People may go to football matches for a variety of reasons. But perhaps there is a small minority that really doesn’t care about the A-League, doesn’t care about whether the sport of Association Football becomes a major one in Australia, and probably doesn’t care about their team either. They only care about themselves.

Maybe they are young and immature. Maybe they don’t care about football’s image because they are so self-absorbed that all they really care is big-noting themselves in front of their mates, showing how brave they are in ripping a flare or breaking a chair and throwing it without being caught. Maybe they are thrilled by the ‘danger’ of doing something ‘dangerous’.

When I see active fans, especially those who do the choreo they seem to be male and young. While 99% of them are only interested in jumping, chanting and waving flags, I think is really just a few that are using it as a selfish way of big-noting themselves.

I am no skip – they do it over there but we don’t do it here.

While the ethnicity issue has been largely taken out with the advent of the A-League, there seems to be a persistent belief amongst some fans that if we don’t copy what they do overseas, then we are not ‘real’ football fans. A great example of sporting cringe. These individuals go to sites like these drool about the flares in Europe and think that something like that has to be reproduced in Australia. When you point that the Australian sporting culture is different they snide that it is an inferior one, and tell you to ‘piss off back to the AFL’ where it is bland and boring.

And here is the issue that perhaps those who take flares in the ground, those who use the idiotic initials of A.C.A.B (All Cops Are Bastards) those who do damage, are wannabe Ultras and use football as a vehicle first for self-aggrandisement as explained before, but second also as a rebellion against the ‘Australian’ culture, that include the AFL and the NRL. Criticisms by soccerphobes in the media can actually enhance this feeling of isolation and perhaps even motivate them to misbehave even more (You can criticise me all you like you skip bastards, get fucked the lot of youse, here’s another flare!). I think many couldn’t care less if there were only 500 people at a match, as long they were ‘true fans’ like them (unlike wishy washy AFL types). Couldn’t care less if football became a marginalised, ignored, irrelevant sport again as long as they can get their jollies at the weekend (in fact it could be argued that the NSL almost reached that point).

The Solution?

So can this behaviour be changed? I think it can but it would require a shift in the belief of not dobbing. In Australian culture dobbing is already a crime. This is enhanced by the fact that it seems that even if active supporters don’t like flares, or misbehaviour (I’ve read one being really pissed off that hours spent in creating a banner was ruined when someone ripped a flare when the banner went up) seems reticent to report them to security. With the chair issues at the Melbourne Heart section how long this went on? I don’t think 100+ chairs could have been broken in seconds. If someone alerted security the responsible people would have been ejected and only a few chairs would have been broken. The fact seems to be that even those who disapprove won’t ‘dob’ someone else to the police or security. There still may be the feeling that dobbing is always a low act.

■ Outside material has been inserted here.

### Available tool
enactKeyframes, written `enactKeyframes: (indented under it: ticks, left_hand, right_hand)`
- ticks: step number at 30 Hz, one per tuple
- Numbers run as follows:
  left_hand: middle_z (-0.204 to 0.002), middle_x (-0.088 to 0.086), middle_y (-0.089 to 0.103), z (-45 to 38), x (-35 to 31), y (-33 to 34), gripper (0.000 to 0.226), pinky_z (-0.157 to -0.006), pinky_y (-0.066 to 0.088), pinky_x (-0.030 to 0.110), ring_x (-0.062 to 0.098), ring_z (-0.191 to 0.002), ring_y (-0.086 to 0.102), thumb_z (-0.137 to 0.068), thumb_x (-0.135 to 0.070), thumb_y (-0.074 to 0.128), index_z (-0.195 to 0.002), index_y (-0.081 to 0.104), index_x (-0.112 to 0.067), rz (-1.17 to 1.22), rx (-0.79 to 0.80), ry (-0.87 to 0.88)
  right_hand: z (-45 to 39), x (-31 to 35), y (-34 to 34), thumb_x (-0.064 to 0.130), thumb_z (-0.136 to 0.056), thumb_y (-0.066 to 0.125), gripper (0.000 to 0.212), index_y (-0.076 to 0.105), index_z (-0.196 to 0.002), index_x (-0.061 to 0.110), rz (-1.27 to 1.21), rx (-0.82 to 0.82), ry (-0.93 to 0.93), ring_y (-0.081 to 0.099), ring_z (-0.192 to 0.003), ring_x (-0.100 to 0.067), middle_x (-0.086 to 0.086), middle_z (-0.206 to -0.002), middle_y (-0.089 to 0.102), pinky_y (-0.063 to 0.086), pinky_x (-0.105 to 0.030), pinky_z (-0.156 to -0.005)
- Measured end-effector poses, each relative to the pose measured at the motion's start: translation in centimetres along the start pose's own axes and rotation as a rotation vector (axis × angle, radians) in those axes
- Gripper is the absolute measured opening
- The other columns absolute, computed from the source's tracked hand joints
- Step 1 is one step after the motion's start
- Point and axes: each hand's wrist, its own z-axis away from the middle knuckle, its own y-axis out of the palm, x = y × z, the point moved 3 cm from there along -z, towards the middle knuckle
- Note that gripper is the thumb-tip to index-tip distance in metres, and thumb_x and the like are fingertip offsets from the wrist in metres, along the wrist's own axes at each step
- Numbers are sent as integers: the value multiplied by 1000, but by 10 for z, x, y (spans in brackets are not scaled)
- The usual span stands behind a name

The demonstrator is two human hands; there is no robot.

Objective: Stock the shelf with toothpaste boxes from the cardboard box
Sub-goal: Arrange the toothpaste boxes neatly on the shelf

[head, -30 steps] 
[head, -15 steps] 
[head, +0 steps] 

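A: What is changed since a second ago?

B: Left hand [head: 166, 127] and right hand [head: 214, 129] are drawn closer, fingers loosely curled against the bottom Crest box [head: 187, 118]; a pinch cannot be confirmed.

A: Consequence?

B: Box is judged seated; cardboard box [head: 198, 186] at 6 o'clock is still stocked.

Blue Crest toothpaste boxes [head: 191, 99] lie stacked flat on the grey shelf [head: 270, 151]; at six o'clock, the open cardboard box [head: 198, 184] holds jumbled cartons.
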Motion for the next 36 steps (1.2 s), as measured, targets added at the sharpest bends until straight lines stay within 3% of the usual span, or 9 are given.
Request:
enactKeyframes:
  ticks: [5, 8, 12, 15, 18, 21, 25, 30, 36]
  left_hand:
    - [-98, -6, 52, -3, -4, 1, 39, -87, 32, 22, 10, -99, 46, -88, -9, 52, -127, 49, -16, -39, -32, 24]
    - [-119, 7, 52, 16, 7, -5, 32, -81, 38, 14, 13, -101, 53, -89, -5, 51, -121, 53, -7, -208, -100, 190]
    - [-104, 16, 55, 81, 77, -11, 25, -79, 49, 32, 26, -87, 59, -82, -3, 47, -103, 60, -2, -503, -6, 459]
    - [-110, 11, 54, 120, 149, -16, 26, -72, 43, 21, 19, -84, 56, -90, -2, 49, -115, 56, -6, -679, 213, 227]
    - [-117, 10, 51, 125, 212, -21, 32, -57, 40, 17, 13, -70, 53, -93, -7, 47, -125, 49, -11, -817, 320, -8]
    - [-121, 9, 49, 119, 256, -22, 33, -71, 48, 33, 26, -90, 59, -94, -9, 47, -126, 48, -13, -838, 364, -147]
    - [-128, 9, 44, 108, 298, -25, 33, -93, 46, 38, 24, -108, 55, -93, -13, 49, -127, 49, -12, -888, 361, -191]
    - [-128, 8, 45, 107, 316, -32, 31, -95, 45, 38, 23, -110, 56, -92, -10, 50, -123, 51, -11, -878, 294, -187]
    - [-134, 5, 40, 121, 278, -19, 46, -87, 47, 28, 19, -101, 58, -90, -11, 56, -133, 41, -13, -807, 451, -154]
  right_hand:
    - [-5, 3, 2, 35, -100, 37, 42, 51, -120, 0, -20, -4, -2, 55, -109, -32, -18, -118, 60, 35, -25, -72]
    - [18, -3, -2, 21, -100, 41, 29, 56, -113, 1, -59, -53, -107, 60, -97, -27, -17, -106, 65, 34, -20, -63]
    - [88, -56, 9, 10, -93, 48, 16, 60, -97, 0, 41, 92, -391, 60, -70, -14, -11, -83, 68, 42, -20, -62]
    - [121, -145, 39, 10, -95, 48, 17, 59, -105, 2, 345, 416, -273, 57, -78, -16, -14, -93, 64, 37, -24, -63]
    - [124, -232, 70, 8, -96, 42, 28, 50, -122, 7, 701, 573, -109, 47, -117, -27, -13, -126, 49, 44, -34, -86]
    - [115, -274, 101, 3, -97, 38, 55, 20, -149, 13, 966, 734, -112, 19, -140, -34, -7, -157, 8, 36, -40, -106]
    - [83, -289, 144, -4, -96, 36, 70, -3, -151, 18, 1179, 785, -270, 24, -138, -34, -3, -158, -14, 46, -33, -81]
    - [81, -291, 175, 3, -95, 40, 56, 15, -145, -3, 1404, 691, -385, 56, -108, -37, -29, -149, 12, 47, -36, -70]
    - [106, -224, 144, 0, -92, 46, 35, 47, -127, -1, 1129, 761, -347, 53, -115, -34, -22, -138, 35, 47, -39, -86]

So like other youth behaviour (albeit a minority) such as binge drinking, taking risks with driving etc. which is resistant to change, I think that unfortunately it will be very hard to eliminate flares or other immature acts by some individuals. You can lecture all your like about ‘pulling their head in’ but I think this won’t change many unwanted behaviours.

It has been proven by psychological studies that some young people who misbehave tend not change their behaviour with punishment (in fact may make thing worse) but will from peer pressure. So perhaps instead of evicting offenders and charging them, they will be identified and later other active fans will meet with them and tell them that they are dickheads and their actions are not wanted in their group, and next time they will be on their own, maybe things may change.

May not work. But maybe worth a try. Otherwise we will be caught in this merry-go-round of: ‘incident – anti football media hysterics – football fans being pissed off’ forever.